TASK GOAL:
The stretch wanted below opens at the line containing "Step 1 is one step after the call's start" and closes at the line containing "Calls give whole". Please return it exactly, with no other lines.

Records from a collection:

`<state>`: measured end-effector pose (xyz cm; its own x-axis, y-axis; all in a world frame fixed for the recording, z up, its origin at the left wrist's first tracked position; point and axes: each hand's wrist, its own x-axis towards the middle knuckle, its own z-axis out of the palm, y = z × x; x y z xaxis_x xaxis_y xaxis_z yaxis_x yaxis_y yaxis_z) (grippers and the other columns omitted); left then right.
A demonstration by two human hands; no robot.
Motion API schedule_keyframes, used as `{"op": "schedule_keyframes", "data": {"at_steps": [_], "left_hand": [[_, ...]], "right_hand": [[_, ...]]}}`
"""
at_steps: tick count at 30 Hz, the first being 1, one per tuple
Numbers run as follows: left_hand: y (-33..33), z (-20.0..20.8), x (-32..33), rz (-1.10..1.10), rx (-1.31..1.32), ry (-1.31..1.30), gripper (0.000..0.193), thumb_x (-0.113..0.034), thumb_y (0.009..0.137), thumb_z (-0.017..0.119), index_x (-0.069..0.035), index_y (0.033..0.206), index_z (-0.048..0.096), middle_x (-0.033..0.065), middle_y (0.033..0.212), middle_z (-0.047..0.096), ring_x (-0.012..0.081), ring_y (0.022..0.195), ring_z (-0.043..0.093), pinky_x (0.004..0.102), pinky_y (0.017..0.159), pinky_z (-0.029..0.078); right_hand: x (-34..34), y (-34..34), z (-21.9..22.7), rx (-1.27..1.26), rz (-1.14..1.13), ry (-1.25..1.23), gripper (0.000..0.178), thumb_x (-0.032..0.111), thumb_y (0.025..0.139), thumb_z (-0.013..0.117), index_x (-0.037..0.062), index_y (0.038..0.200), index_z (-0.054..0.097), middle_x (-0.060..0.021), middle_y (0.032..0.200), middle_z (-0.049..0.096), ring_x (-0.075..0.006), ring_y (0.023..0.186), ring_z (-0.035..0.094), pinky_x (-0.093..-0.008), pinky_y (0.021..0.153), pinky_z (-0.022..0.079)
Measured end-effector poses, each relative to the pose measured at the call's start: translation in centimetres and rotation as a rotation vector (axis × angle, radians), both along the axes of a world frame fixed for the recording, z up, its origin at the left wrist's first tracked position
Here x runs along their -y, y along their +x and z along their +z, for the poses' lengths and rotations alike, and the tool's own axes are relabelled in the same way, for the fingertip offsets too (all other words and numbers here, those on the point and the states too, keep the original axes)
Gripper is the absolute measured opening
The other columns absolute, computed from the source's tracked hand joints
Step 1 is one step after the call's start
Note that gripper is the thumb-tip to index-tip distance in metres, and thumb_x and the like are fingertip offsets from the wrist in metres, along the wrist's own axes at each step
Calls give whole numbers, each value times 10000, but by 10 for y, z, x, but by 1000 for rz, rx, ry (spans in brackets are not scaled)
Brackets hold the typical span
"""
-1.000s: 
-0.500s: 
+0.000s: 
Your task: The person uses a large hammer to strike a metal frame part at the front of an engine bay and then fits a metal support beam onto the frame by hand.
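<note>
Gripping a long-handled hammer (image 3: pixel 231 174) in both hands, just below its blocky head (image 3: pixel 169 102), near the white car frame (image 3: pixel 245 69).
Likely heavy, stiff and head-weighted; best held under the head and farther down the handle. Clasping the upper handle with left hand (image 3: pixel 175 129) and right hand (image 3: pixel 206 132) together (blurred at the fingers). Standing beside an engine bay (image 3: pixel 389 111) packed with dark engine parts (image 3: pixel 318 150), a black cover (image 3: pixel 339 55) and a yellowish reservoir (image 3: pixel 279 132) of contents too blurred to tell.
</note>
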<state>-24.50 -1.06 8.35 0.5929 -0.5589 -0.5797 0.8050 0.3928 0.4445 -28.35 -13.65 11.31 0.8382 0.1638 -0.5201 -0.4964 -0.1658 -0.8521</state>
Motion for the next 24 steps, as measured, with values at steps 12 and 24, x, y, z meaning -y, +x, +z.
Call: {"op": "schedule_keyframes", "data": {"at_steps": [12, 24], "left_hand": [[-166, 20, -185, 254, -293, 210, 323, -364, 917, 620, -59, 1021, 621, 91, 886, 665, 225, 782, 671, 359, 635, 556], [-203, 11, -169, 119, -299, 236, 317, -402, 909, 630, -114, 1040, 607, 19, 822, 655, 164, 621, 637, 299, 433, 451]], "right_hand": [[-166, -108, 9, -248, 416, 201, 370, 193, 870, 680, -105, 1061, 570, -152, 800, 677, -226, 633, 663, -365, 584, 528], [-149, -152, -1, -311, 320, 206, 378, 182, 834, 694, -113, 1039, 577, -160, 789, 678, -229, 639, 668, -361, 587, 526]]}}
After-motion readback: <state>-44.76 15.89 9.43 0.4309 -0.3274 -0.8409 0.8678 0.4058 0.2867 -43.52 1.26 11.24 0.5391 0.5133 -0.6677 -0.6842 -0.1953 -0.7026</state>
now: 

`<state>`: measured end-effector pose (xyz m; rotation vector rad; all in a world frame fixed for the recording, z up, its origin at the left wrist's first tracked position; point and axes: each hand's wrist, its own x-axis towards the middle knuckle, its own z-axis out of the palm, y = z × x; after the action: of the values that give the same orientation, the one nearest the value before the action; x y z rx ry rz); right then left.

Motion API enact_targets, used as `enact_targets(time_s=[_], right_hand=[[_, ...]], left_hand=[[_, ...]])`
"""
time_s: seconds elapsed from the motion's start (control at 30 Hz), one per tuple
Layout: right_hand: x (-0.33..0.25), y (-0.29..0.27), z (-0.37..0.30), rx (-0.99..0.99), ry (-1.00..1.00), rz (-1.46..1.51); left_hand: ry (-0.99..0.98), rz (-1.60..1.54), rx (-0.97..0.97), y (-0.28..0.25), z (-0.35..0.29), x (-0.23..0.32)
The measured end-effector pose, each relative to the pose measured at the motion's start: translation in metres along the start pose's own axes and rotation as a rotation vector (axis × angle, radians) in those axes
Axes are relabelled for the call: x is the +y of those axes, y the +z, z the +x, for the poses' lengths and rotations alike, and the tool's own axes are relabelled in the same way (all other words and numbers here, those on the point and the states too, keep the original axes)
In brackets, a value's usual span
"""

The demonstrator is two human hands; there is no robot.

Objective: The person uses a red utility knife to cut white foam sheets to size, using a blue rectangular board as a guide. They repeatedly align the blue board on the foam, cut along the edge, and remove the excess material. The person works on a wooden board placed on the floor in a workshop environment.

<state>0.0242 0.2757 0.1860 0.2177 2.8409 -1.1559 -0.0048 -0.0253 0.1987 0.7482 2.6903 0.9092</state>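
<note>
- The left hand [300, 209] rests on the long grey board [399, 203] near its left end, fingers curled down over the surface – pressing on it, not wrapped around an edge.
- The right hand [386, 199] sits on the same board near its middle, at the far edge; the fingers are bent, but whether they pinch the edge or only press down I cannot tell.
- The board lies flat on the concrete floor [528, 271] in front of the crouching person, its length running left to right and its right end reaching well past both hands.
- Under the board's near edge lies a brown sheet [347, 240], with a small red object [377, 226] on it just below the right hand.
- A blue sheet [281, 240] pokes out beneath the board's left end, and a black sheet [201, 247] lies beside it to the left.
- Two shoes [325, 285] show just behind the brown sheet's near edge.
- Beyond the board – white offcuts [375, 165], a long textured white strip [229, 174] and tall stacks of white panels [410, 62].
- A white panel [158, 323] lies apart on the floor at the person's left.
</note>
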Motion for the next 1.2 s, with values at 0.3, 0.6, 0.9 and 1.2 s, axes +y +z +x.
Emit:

RESULT OF THIS TASK:
Step 1 is one step after the call's start
Note that gripper is the thumb-tip to index-tip distance in metres, and thumb_x and the like are fingertip offsets from the wrist in metres, along the wrist's own axes at each step
Calls give whole numbers, each value times 10000, but by 10 for y, z, x, but by 1000 for rz, rx, ry (spans in brackets are not scaled)

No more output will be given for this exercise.